Le gouvernement de la République du Tchad a annoncé, jeudi, qu’une attaque de drone survenue mercredi après-midi dans la localité de Tiné Djagaraba, à l’est du pays, a fait 17 morts et plusieurs blessés parmi les civils.

Dans un communiqué consulté par Anadolu, les autorités tchadiennes indiquent que cette attaque constitue une « énième agression d’une extrême gravité », survenue en dépit de la fermeture de la frontière entre le Tchad et le Soudan et des avertissements adressés aux parties en conflit soudanais.

Le Gouvernement a exprimé sa « profonde consternation » face à cette tragédie, présentant ses condoléances aux familles des victimes et assurant que des mesures immédiates ont été prises pour renforcer la sécurité dans la zone.

Les Forces de défense et de sécurité tchadiennes ont été placées en état d’alerte, avec des instructions fermes pour assurer la protection du territoire et des populations. N’Djamena évoque également la possibilité d’exercer un droit de poursuite sur le territoire soudanais, dans le respect du droit international.

Le Président de la République, le maréchal Mahamat Idriss Déby Itno, a convoqué dans la nuit un Conseil de défense et de sécurité au Palais Toumaï, réunissant les principaux responsables militaires et sécuritaires du pays.

À l’issue de cette réunion, plusieurs décisions ont été prises, dont la fermeture totale d’environ 1 300 kilomètres de frontière commune avec le Soudan, ainsi que l’envoi d’une mission gouvernementale sur les lieux de l’attaque pour évaluer les dégâts humains et matériels.

Le chef de l’État a également ordonné à l’armée nationale de se tenir prête à « riposter à toute attaque provenant du territoire soudanais », qu’elle émane des forces du général Abdel Fattah al-Burhan ou des Forces de soutien rapide (FSR) dirigées par le général Mohamed Hamdan Dagalo.

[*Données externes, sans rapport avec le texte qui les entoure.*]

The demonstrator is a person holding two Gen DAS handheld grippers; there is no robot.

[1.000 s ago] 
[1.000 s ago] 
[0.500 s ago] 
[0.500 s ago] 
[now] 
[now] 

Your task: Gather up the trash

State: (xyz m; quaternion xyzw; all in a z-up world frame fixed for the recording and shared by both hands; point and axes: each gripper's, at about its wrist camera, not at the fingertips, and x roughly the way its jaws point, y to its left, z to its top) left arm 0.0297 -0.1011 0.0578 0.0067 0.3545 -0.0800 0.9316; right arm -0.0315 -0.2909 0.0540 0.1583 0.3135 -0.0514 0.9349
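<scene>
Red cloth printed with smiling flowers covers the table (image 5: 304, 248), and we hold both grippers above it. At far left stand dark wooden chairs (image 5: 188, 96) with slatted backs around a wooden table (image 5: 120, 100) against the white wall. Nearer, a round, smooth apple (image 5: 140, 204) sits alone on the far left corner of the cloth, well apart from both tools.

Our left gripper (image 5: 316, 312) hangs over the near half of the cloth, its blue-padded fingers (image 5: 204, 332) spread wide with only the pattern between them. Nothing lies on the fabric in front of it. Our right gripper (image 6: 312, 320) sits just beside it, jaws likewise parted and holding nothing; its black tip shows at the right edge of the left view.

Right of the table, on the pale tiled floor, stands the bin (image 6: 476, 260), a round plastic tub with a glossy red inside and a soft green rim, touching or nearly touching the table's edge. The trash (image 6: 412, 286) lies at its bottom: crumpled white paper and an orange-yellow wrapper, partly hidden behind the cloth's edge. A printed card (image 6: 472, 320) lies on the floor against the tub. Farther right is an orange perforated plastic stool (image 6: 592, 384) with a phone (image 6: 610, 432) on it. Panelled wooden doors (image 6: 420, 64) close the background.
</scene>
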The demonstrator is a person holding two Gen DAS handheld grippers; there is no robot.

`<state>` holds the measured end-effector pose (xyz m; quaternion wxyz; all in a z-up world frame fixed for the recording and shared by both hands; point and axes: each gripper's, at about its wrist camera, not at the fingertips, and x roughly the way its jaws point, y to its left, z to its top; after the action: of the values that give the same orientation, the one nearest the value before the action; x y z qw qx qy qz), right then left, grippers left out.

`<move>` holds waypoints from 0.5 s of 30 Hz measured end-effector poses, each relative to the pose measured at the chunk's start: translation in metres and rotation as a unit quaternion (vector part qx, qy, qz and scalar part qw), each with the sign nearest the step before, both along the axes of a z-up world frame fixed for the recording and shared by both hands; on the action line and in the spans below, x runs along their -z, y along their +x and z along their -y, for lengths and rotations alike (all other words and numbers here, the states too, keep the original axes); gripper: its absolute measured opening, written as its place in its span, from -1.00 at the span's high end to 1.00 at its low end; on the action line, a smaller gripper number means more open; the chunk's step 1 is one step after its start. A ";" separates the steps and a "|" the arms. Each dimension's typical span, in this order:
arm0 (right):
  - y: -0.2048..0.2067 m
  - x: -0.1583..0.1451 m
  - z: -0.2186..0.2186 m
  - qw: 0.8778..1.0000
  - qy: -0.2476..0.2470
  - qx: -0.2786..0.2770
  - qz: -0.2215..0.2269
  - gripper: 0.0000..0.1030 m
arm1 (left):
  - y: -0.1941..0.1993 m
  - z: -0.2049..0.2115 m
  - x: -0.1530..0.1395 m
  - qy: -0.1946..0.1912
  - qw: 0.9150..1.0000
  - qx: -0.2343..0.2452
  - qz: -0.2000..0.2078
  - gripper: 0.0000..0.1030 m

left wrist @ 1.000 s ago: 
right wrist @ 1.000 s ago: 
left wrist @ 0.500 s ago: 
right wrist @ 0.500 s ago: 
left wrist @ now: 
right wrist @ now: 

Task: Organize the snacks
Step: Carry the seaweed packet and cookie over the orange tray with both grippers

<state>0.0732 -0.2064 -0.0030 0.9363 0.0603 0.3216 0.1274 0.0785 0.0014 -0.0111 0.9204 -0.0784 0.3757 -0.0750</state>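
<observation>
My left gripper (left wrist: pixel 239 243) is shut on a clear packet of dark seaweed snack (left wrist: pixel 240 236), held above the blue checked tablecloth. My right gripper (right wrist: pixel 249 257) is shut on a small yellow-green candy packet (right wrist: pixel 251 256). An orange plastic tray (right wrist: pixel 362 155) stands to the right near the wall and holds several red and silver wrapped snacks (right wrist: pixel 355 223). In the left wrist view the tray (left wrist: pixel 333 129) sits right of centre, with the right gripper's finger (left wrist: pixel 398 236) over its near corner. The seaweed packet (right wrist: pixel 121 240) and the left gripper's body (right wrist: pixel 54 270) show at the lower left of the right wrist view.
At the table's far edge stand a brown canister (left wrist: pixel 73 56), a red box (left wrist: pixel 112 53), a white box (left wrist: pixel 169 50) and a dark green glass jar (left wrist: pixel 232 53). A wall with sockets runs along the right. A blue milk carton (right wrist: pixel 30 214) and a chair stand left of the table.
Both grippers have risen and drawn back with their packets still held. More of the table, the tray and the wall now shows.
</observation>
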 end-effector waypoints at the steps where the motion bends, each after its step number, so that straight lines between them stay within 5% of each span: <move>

Les autorités tchadiennes ont rappelé que depuis le début du conflit au Soudan, le pays n’a cessé d’appeler au dialogue et à la paix entre les parties belligérantes, tout en supportant les conséquences humanitaires de la crise.

Le gouvernement a par ailleurs mis en garde contre la diffusion de fausses informations et les incitations à la haine sur les réseaux sociaux, susceptibles d’exacerber les tensions entre les communautés vivant de part et d’autre de la frontière.

Enfin, N’Djamena a appelé la communauté internationale à se mobiliser pour prévenir toute aggravation de la situation sécuritaire et humanitaire dans la région.